But Paul Gambaccini, Radio 1 DJ turned classical pop-picker on Classic FM's Classic Countdown, is sure the station can claim the credit for turning the London Sinfonietta's new Elektra Nonesuch recording into a chart-topper. As he says, Gorecki's symphony is that rarity in modern music, a piece you only have to hear once to be hooked - and it was Classic FM (with its audited listenership of 5 million a week) that made sure people heard it. It's a justifiable claim. After all, Gorecki's piece has been around for 16 years, has already had two previous recordings (the earlier of which is also scoring in HMV's specialist chart), and has even enjoyed an earlier burst of Continental cult status following its use on the soundtrack to the French movie, Police. 'It was,' says Gambaccini, 'a piece just waiting to be exposed - and we probably gave it more exposure than anyone else.' Picked as Classic FM's first 'Classical Sureshot' in the week of the station's launch last September, Gorecki's symphony entered the charts the following week at No 19 and just kept climbing.
Where Radio 3 (with an audience of under 2 million) gave the disc a single play on Record Release, rounded off with that traditional passion-killer, the weary litany of catalogue numbers, Classic FM was able to give it a weekly airing. Clearly, every spin helped. The symphony may have instant appeal, but it still had a lot of public suspicion to overcome - not least because of the composer's unpronounceable name. No wonder it took four months to peak: it took that long to teach people how to ask for it in the shops.
Gorecki aside, the chart has proved more predictable. 'Nigel Kennedy's Beethoven Concerto, for example. I knew that was going to race straight to the top - and it came in at No 1. But I'm pleased that the Essential Michael Nyman has done so well (No 20 this week). I've liked his stuff in the past - this proves that I'm not a complete freak]' Gambaccini's current hot tip is the soundtrack to Tous les matins du monde, the Gerard Depardieu film about the Baroque composer Marin Marais. 'Last year it reached No 2 in the French pop charts. So I'll be watching that one.' The likelihood of any classical chart-topper getting that high up the British pop charts is slim, though. 'The level of sale is such that even a No 1 classical album rarely makes it into the Top 50 LPs.' The key factor is cross-over. 'We all know that Nigel Kennedy has crossed over. But we also know that the London Sinfonietta is not exactly a household name. That's the miracle of the Gorecki.
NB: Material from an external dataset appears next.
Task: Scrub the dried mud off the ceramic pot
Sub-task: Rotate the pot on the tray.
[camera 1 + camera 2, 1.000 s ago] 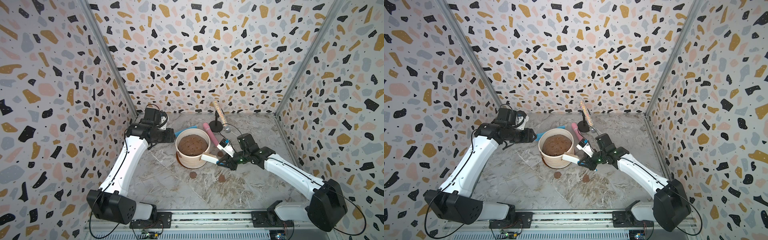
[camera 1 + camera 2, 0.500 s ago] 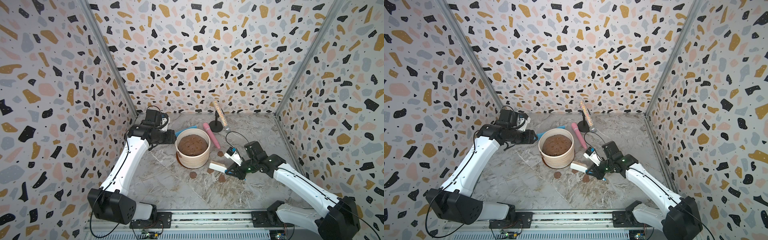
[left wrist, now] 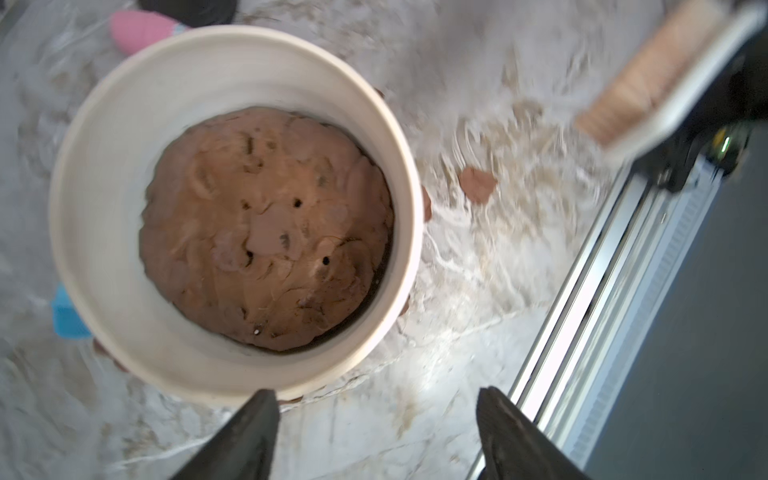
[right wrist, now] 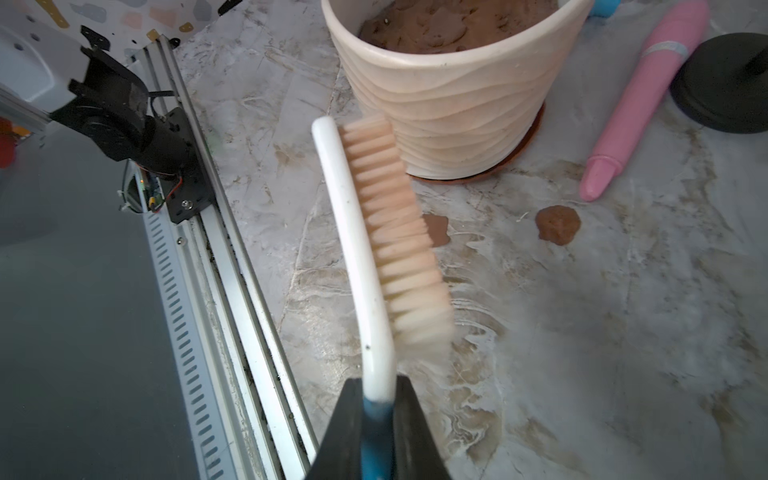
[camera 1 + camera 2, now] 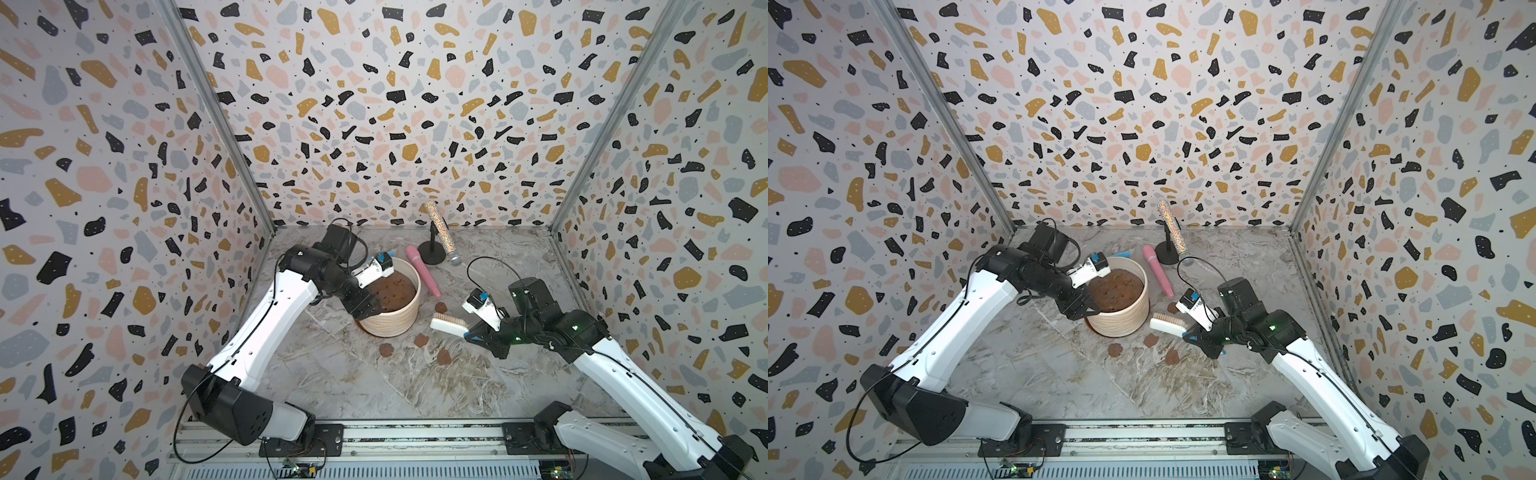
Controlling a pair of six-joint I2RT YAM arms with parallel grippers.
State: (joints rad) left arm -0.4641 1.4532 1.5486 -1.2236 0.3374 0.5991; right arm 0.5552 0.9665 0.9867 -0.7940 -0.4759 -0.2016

It's gone beyond the level of the usual concert-going crowd.'
The fact remains, though, that it is compilation albums that dominate the classical charts - this week they account for 14 out of the Top 20. Gambaccini tries to play them down by restricting them to the first hour of his show, reserving the final two hours for new releases. 'If I didn't do that, they'd sweep the board.' As he says, they not only make boring listening - 'Who cares about the chart progress of Classic Experience II, say, versus Classic Experience III and Classic Experience I??' (although, for those who do, CE I has gone up this week from No 7 to No 6, while CE II has dropped from No 12 to No 14 and CE III has stuck at No 18) - more importantly, they distract attention from new artists and new work. And, as this week's Music Week editorial remarks of the similarly plagued pop charts, 'If new artists fail to emerge, what are we to put on the compilations of tomorrow?'
Still the classical marketing men continue cynically recycling their back catalogues in ever more perverse permutations. 'The fact that Sensual Classics and Classics for Lovers have both appeared in the charts at the same time (this week at Nos 13 and 15 respectively) seriously suggests market forces at work rather than some great underlying artistic trend,' observes Gambaccini.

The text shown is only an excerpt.